Of the lines in the data below, write out exactly those from the one holding "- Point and" through the one holding "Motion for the", both included.

* Data below:
- - - - -

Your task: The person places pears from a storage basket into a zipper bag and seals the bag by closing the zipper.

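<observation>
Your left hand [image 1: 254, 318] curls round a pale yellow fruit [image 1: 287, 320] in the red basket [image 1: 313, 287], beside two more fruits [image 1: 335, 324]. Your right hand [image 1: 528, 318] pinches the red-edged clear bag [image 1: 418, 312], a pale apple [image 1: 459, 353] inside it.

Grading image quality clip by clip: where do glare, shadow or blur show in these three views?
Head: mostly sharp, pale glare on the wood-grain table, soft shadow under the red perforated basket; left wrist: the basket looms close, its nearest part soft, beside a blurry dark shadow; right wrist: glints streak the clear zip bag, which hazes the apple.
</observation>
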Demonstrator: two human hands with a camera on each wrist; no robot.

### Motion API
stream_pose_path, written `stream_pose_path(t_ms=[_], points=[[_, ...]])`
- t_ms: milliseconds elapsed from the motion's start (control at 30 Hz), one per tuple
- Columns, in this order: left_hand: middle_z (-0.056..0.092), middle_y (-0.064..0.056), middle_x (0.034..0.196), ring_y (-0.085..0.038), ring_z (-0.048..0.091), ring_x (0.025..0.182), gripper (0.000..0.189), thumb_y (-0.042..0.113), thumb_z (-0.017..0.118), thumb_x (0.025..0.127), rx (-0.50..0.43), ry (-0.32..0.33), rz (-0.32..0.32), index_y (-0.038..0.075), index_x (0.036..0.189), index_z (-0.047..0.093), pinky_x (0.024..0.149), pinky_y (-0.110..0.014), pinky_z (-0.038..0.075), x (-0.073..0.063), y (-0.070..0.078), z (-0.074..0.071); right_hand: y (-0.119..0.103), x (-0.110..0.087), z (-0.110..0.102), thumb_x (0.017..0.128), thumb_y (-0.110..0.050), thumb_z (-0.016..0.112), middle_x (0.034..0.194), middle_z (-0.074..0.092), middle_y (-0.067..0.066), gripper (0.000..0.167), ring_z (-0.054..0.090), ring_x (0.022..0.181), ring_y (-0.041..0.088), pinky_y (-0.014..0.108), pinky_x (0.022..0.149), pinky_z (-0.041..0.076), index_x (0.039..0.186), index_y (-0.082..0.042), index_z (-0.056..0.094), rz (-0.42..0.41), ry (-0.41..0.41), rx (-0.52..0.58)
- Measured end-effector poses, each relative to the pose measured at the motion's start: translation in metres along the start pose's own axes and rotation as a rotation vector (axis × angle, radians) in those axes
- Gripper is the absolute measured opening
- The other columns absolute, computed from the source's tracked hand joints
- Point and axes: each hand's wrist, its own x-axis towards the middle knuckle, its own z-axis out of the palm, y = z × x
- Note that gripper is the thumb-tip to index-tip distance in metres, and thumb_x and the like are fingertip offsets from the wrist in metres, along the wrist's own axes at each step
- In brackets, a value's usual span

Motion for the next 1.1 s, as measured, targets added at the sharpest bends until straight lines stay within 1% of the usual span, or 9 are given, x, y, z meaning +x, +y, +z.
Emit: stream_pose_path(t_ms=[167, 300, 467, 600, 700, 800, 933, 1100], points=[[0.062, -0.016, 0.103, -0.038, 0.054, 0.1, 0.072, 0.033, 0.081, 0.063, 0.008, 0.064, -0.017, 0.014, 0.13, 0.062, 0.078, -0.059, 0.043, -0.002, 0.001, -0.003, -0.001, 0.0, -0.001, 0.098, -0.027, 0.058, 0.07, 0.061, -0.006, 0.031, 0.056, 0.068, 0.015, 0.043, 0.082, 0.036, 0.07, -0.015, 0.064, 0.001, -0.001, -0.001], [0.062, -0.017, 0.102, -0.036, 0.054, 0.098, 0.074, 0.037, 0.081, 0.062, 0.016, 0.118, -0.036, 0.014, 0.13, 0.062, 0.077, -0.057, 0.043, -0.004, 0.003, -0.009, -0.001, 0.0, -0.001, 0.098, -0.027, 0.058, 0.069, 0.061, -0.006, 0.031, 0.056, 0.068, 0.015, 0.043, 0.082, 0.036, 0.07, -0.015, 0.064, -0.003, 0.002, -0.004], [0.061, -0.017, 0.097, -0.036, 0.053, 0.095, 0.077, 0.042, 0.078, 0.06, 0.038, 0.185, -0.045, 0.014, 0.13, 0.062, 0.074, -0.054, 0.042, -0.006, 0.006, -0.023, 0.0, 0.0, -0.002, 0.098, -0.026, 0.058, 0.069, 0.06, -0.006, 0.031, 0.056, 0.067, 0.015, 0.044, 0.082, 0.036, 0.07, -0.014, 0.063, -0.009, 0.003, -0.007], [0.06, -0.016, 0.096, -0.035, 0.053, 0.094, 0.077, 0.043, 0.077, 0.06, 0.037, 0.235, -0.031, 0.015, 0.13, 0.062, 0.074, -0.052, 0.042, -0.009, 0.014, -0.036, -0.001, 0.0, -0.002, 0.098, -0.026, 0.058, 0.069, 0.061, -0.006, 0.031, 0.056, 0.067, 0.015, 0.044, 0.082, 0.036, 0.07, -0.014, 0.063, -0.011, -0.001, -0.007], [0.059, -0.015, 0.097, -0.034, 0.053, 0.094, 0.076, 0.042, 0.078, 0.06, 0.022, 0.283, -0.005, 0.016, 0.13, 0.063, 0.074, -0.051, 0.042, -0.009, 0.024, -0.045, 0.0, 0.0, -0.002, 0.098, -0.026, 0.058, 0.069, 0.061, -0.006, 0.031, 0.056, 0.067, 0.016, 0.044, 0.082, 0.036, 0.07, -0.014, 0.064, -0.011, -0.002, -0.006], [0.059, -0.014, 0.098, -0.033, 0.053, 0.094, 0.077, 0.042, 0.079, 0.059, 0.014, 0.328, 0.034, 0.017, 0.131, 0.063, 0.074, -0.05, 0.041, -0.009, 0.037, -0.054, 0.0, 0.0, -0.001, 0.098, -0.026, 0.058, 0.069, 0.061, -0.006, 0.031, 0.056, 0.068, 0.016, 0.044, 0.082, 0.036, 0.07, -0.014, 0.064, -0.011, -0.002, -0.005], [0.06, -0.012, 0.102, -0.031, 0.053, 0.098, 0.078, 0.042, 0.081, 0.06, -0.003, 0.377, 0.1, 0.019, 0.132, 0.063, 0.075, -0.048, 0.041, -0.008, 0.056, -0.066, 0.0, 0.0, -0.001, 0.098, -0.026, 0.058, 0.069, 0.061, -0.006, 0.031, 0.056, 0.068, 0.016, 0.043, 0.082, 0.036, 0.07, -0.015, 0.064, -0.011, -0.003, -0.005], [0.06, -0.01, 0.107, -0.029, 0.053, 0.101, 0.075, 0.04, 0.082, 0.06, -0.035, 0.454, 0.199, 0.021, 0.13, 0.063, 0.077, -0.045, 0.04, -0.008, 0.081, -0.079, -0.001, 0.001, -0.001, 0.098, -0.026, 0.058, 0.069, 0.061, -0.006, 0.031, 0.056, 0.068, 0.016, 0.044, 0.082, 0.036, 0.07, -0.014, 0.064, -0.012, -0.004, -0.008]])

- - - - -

* Solved problem:
- Point and axes: each hand's wrist, its own x-axis towards the middle knuckle, its own z-axis out of the palm, y = z × x
- Note that gripper is the thumb-tip to index-tip distance in metres, and thumb_x and the like are fingertip offsets from the wrist in metres, along the wrist's own axes at each step
- In brackets, a value's usual span

Motion for the next 1.1 s, as measured, targets added at the sharpest bends until straight lines stay within 1% of the usual span, or 9 are given, x, y, z meaning +x, +y, +z.

The requested output has been fully supplied.